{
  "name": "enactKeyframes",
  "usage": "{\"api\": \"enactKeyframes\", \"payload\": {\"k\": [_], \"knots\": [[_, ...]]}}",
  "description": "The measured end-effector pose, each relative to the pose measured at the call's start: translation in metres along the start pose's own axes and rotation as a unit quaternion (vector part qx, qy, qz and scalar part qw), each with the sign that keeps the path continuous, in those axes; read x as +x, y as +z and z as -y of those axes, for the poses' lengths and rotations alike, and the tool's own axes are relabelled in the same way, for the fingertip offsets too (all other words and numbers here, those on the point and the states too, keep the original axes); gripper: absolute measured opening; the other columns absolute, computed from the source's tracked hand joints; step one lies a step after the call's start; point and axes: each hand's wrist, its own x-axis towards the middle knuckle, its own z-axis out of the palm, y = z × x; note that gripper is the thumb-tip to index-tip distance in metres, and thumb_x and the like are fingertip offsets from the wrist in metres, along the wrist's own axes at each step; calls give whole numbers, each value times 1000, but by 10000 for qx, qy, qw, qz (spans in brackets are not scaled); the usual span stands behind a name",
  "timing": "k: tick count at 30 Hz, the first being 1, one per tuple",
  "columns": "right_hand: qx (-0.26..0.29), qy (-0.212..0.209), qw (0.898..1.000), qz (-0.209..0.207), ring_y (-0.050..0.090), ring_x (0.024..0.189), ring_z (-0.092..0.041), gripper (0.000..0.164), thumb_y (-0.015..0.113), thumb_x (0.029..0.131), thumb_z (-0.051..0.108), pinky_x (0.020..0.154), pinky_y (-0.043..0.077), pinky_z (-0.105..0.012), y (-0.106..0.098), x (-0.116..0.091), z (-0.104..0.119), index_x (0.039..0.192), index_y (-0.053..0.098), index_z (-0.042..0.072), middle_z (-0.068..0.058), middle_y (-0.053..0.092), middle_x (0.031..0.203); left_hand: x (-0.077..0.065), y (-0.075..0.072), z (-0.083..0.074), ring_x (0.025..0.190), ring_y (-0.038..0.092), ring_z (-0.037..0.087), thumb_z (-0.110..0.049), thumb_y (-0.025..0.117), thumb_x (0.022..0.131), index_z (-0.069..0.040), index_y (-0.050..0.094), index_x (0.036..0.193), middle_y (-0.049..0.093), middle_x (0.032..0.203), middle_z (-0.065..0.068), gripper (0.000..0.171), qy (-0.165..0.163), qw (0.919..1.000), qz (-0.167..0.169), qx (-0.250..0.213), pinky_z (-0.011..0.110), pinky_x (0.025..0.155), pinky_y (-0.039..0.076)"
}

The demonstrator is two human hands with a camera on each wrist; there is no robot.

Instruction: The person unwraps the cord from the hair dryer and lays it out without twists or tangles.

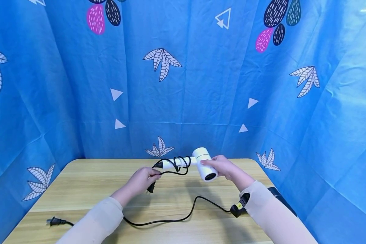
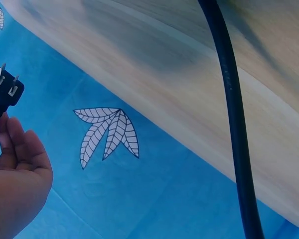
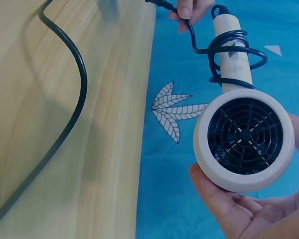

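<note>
In the head view, a person holds a white hair dryer [image 1: 200,153] in the air above the far part of the wooden counter [image 1: 88,189], its handle pointing to the person's left. The right hand [image 1: 224,166] grips the barrel, thumb on the near side, while the dark round end of the barrel tips down toward the person. The dryer's black cord [image 1: 187,165] is looped around the handle, and the left hand [image 1: 143,179] pinches a free stretch of it near the handle's tip, the plug [image 1: 151,187] hanging just below the fingers. On the counter, a long black lead [image 1: 164,222] curves from beside the left sleeve [image 1: 94,220] to a black connector with a yellow label [image 1: 238,209] next to the right sleeve [image 1: 268,210]. A second plug [image 1: 55,221] lies near the left edge, and a blue curtain [image 1: 201,84] (printed with leaves, triangles and drops) hangs behind everything.

In the left wrist view, the left hand pinches the cord right beneath the plug, whose two prongs point upward. A dark cable [image 2: 234,114] crosses the right side close to the camera; which one it is can't fairly be told from here.

In the right wrist view, the right hand cups the barrel from below and the side, with the round black grille [image 3: 245,135] facing the camera. Beyond it, the left hand's fingertips hold the cord beside the handle.
</note>
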Motion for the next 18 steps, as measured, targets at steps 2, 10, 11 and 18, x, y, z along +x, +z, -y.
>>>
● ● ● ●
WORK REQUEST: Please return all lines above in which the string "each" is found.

ANSWER FOR THIS EXERCISE:
  "description": "The measured end-effector pose, each relative to the pose measured at the call's start: translation in metres along the start pose's own axes and rotation as a unit quaternion (vector part qx, qy, qz and scalar part qw), each with the sign that keeps the path continuous, in those axes; read x as +x, y as +z and z as -y of those axes, for the poses' lengths and rotations alike, and the tool's own axes are relabelled in the same way, for the fingertip offsets too (all other words and numbers here, those on the point and the states too, keep the original axes); gripper: absolute measured opening; the other columns absolute, computed from the source's tracked hand joints; step one lies a step after the call's start; point and axes: each hand's wrist, its own x-axis towards the middle knuckle, its own z-axis out of the palm, y = z × x; note that gripper is the thumb-tip to index-tip distance in metres, and thumb_x and the like are fingertip offsets from the wrist in metres, along the wrist's own axes at each step; calls give whole numbers, each value times 1000, but by 10000 for qx, qy, qw, qz (spans in brackets are not scaled); the usual span stands behind a name",
The demonstrator is two human hands with a camera on each wrist; there is no robot.

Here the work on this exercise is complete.